Mere Failure to Get Regulatory Approvals Does Not Constitute "Injury" or "Economic Harm" Necessary for Standing to Bring UCL Claim
California's Unfair Competition Law has an admittedly broad reach, but Californians took an important step to rein in the abuse of this statute by passing Proposition 64, which requires UCL plaintiffs to have suffered an actual injury in order to bring a claim. Courts interpreting Proposition 64 have carefully enforced this requirement.
In Klein v. Avis Rent a Car System, Inc., 2009 WL 151521 (C.D. Cal. Jan. 21, 2009), plaintiff and/or his counsel had brought a total of 8 putative class actions against car rental companies. The defendants were alleged to have sold extended protection insurance coverage that they either underwrote themselves or with third party entities, at coverage rates that had not received the necessary approvals from California's Insurance Commissioner.
Although plaintiff alleged that at least once in 2007 he bought the extended coverage with a vehicle he rented, plaintiff did not identify whose coverage he purchased. Suing under California's Unfair Competition Law, plaintiff sought recovery on behalf of a nationwide class of people who bought extended coverage in California in the last 4 years. Plaintiff sought declaratory and injunctive relief, as well as restitution and disgorgement of all monies defendants had received from the class for extended coverage.
The defendants moved to dismiss the complaint, arguing that the plaintiff had not pled an injury that he suffered as a result of the alleged wrongful conduct. The District Court agreed, granting the motion.
As the court noted, Californians passed Proposition 64 precisely to limit the ability to bring UCL claims to only those people who have "suffered injury in fact and [have] lost money or property as a result of the unfair competition." Citing two recent California decisions, the court explained that the plaintiff did not suffer an economic loss as a result of the mere failure to get regulatory approval for the rates charged. He received the coverage he paid for, did not have a claim denied, and did not allege he paid more for the coverage than he would have if the defendants had obtained the necessary regulatory approvals of the rates. Thus, the plaintiff was barred by Proposition 64 from bringing a UCL claim.

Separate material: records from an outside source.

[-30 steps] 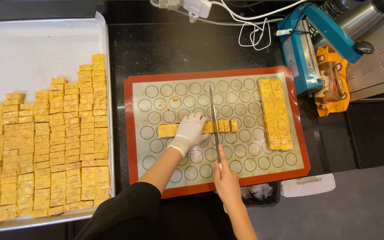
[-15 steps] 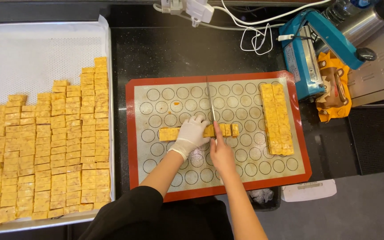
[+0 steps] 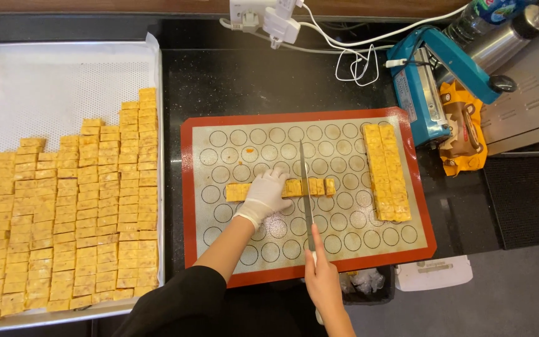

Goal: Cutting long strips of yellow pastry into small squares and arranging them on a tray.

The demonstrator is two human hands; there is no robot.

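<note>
Most pieces already filled our tray [image 3: 151, 56]; our gloved left hand [image 3: 264, 196] pinned one half-cut strip [image 3: 238, 191], right hand [image 3: 322, 278] gripping the knife [image 3: 307, 193], uncut slab [image 3: 387, 171] waiting.

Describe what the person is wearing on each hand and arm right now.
The left hand wears a thin white disposable glove that ends at the wrist in a rolled cuff; the forearm is uncovered up to a black sleeve near the elbow. The right hand wears no glove, ring or watch that I can see, and no sleeve shows on that wrist.
</note>
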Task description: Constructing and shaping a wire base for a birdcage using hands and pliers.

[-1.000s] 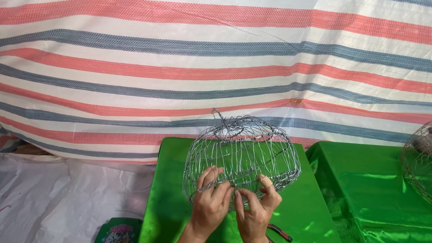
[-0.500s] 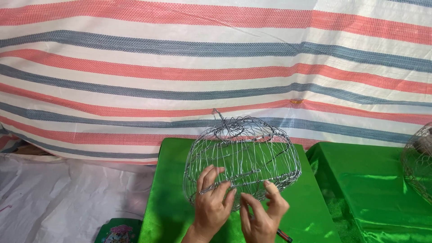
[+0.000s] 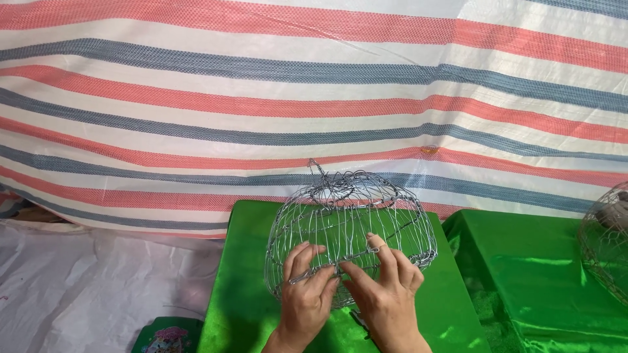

The court did give the plaintiff leave to amend his complaint to identify the insurance he bought and to plead additional facts about the insurance he purchased that would establish an actual injury resulting from the lack of regulatory approval. But the import of the court's opinion was clear: unless plaintiff can establish that he paid more than he would have had to pay for Commissioner-approved coverage, plaintiff has no injury and no claim.